Nas obras postriores, sobretudo nas Peças para piano Op. 11 (3) (1908) e nas Peças para orquestra (15) (1909), dois pontos altos dessa fase, Schönberg já desenvolve francamente o atonalismo e o atematismo melódico. Nelas se aplica o princípio de economia unido ao princípio de variação, na busca de uma extrema concisão estrutural. Essas tendências atingem o auge nas Peças para piano Op. 19 (6) (1911), abandonando toda a prolixidade em favor de novos meios de articulação sonora.

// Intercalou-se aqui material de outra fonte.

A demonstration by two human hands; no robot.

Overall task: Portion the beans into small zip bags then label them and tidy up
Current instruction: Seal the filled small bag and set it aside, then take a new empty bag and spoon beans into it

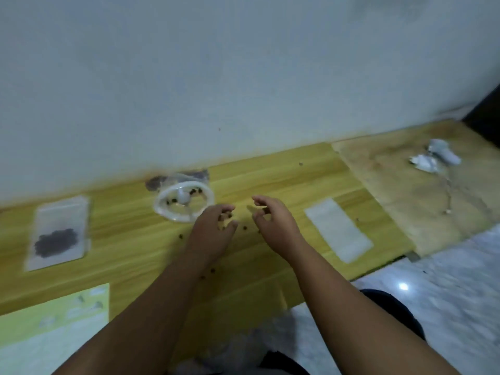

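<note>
Both hands hover over the middle of the yellow wooden table (284, 171). My left hand (213, 226) has loosely curled fingers just right of a clear round dish (184, 203) with a few dark beans in it. My right hand (273, 220) is beside it, fingers relaxed and empty. Loose beans (244, 228) lie scattered between and below the hands. A small zip bag (58, 234) with a dark heap of beans lies flat at the left. An empty zip bag (338, 230) lies flat at the right. The picture is blurred.
A larger clear bag with dark beans (178, 177) sits behind the dish against the white wall. A yellow-green label sheet (54, 320) lies at the near left. Crumpled white scraps (435, 155) rest on a worn board at the far right. Marble floor shows at the lower right.
</note>
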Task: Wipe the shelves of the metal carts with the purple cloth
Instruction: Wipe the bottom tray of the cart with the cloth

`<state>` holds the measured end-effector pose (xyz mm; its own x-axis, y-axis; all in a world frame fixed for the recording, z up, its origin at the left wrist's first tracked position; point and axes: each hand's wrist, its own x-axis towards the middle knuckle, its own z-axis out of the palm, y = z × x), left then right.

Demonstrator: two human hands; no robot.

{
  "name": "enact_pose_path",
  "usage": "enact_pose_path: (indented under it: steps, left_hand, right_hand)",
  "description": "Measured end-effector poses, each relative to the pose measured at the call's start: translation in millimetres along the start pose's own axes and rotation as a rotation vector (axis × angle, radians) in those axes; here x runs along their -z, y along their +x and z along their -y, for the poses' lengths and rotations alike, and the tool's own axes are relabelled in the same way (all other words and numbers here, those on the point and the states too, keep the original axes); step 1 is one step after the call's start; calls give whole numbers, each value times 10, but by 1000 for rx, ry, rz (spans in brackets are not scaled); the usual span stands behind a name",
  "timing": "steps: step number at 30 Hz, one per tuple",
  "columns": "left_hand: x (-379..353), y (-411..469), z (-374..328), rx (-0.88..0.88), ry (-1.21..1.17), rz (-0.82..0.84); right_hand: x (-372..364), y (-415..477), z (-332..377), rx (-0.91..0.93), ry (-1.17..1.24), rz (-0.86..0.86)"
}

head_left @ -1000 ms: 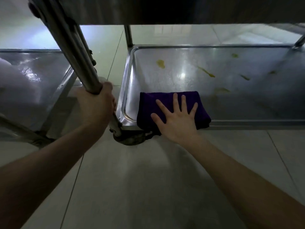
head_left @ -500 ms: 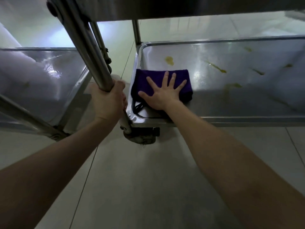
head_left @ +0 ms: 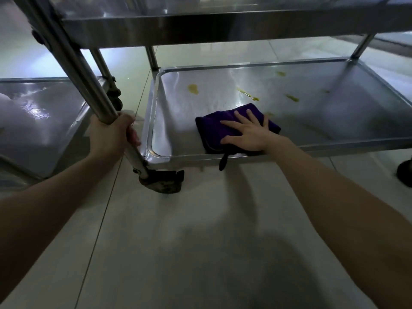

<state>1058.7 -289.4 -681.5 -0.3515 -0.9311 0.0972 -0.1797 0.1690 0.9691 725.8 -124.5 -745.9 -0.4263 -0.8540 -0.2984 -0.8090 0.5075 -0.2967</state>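
Observation:
The folded purple cloth (head_left: 211, 128) lies on the bottom shelf (head_left: 334, 121) of the metal cart, near its front rim, with a loop hanging over the edge. My right hand (head_left: 247, 132) presses flat on the cloth, fingers straight and spread. My left hand (head_left: 111, 134) grips the cart's slanted corner post (head_left: 73, 61) just above the wheel. Several yellow stains (head_left: 193, 89) dot the shelf behind and to the right of the cloth.
A second metal cart's low shelf (head_left: 44, 117) stands close on the left. The upper shelf (head_left: 223, 25) overhangs the work area. A caster wheel (head_left: 162, 181) sits at the near corner, another wheel (head_left: 405, 175) at the right. Pale tiled floor lies in front.
My right hand has slid the cloth from the shelf's left corner toward the right along the front rim. The left hand keeps its grip on the post.

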Motion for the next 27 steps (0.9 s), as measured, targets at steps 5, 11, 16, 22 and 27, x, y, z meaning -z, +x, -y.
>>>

Obra-chave de Schönberg é Pierrot lunaire Op. 20 (1912). Seu clima expressionista, foi precedido pela ópera monodramática Espera (1909), obra em que se precisa com mais nitidez o atematismo melódico, e continuado em A mão feliz (1913). São obras que se equivalem, quanto ao clima expressionista, a certos aspectos do teatro de Strindberg.

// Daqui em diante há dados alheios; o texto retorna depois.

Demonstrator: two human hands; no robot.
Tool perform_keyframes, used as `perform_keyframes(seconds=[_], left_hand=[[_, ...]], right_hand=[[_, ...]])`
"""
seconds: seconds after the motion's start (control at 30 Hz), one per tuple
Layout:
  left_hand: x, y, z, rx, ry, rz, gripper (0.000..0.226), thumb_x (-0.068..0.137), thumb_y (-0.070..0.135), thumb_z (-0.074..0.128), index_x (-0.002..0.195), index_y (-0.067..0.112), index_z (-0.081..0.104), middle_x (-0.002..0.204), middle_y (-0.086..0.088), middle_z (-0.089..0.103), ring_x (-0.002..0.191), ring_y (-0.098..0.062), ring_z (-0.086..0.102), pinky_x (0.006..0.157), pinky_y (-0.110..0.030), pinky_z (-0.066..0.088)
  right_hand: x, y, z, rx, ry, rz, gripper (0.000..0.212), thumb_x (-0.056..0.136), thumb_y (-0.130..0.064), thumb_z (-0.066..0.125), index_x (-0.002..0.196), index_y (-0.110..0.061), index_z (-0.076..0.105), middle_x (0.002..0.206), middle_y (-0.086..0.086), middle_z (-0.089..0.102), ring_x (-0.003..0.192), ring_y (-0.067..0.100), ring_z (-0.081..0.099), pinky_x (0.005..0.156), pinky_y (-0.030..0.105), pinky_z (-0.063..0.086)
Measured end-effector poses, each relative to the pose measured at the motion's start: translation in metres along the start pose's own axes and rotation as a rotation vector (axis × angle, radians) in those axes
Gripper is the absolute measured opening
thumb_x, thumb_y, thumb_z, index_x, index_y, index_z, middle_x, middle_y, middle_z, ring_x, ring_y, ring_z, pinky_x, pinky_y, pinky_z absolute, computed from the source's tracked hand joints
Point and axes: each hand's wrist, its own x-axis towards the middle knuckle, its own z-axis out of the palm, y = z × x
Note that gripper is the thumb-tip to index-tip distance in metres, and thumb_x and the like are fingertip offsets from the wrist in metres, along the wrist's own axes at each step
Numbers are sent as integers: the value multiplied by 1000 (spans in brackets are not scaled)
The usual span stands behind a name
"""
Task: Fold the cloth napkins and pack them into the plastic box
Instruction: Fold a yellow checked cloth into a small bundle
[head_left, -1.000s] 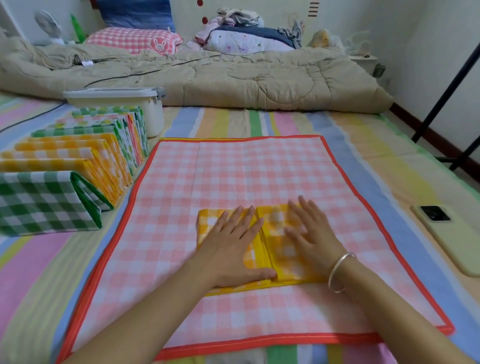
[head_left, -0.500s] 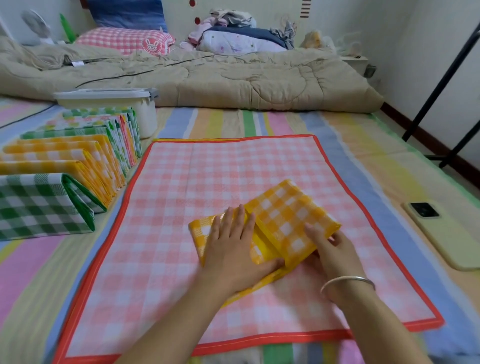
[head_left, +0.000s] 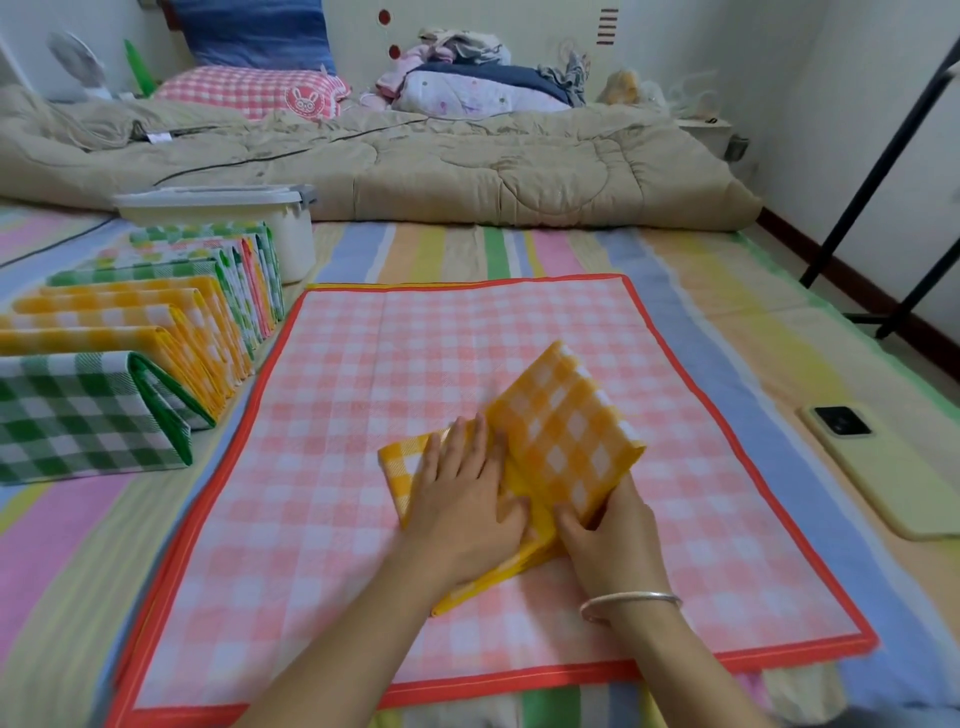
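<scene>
Yellow napkin (head_left: 561, 426) shown on the pink checked cloth (head_left: 415, 353), directly ahead of both hands. Its left half is pressed flat by the outspread left hand (head_left: 462, 504). The right half, pinched at its near edge by the right hand (head_left: 613, 540), is raised about a crease running away from the person. Closure is judged to be leftward. The plastic box (head_left: 296, 239) stands well apart, far left.

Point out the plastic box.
Head view, far left: the plastic box sits lidded behind the row of folded napkins, just before the beige quilt.
</scene>
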Motion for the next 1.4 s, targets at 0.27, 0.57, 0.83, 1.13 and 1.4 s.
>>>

Em Pierrot lunaire o expressionismo é só musical, pois os textos são do simbolista belga Albert Giraud. Apesar do contexto tradicionalista, a obra, ciclo melodramático para voz e sete instrumentos, dá a sensação de ruptura total. O emprego do canto falado é sistemático. A técnica contrapontística, já presente em obras anteriores, se liga de maneira insólita ao atonalismo, e o princípio de variação é sistematizado no acompanhamento instrumental. Superando os textos simbolistas de Giraud, Schönberg produziu obra originalíssima. O aspecto de delírio não é decadentista, mas de teor quase apocalíptco.

Durante dez anos Schönberg silenciou quase completamente. Exceções foram a versão definitiva de Cantos de Gurre, só produzida em 1913, e a composição de um oratório, deixado incompleto, A escada de Jacó (1915-1922), a última de suas obras expressionistas. Nesse período dedicou-se sobretudo à reflexão teórica. Quando reapareceu, em 1923, foi para dar os primeiros passos na edificação do seu novo sistema tonal: as Peças para piano Op. 23 (5) e a Serenata Op. 24 são as primeiras obras em que utiliza o método serial, embora já estivesse previsto na parte final de A escada de Jacó, segundo o próprio compositor.

O que se esboça na Serenata Op. 24, peça de grande encanto em seu ludismo sonoro, divertimento na obra de um compositor tão austero, se torna mais evidente na Suíte Op. 25 e no Quinteto para sopros, ambos de 1924, peças em que o novo método é definitivamente integrado. A alguns pareceu estranho que Schönberg incorporasse às formas clássicas um método revolucionário de composição, mas toda a sua obra foi produto de tendências contrárias.

O Quarteto para cordas n.º 3 Op. 30 (1926), resultaria de uma extrema tensão entre o lirismo e o rigor formal. Finalmente, as Variações para orquestra Op. 31 (1927-1928) seriam o cume de um novo método, numa forma de grande amplitude; de certa forma seriam para a música serial o que A arte da fuga de J.S.Bach foi para a música barroca.

Na fase final, nos Estados Unidos, Schönberg tentou o que muitos julgavam inviável, a síntese entre a música serial e a tonalidade clássica. Desconcertou aos que o julgavam intransigente, reconhecendo que a necessidade de expressão, e não a pesquisa metódica, determinava o ato criador.

São dessa fase os famosos Concerto para violino Op. 36 (1936) e Concerto para piano Op. 42 (1942), e também o Quarteto para cordas n.º 4 Op. 37 (1936). De um neo-expressionismo musical são representativos, enfim, o Hino à Napoleão Op. 41 (1942) e O sobrevivente de Varsóvia (1947), e enfim, o seu testamento criador, a ópera Moisés e Aarão (1951), que ficou incompleta, mas impressionou profundamente nas representações.

Como teórico Schönberg deixou obras de grande valor, destacando-se Tratado de harmonia (1911), Funções estruturais de harmonia (1951) e Estilo e idéia (1951). Entre seus discípulos figuram os dois grandes músicos austríacos Webern e Berg. Schönberg também foi pintor em estilo expressionista. São notáveis seus auto-retratos.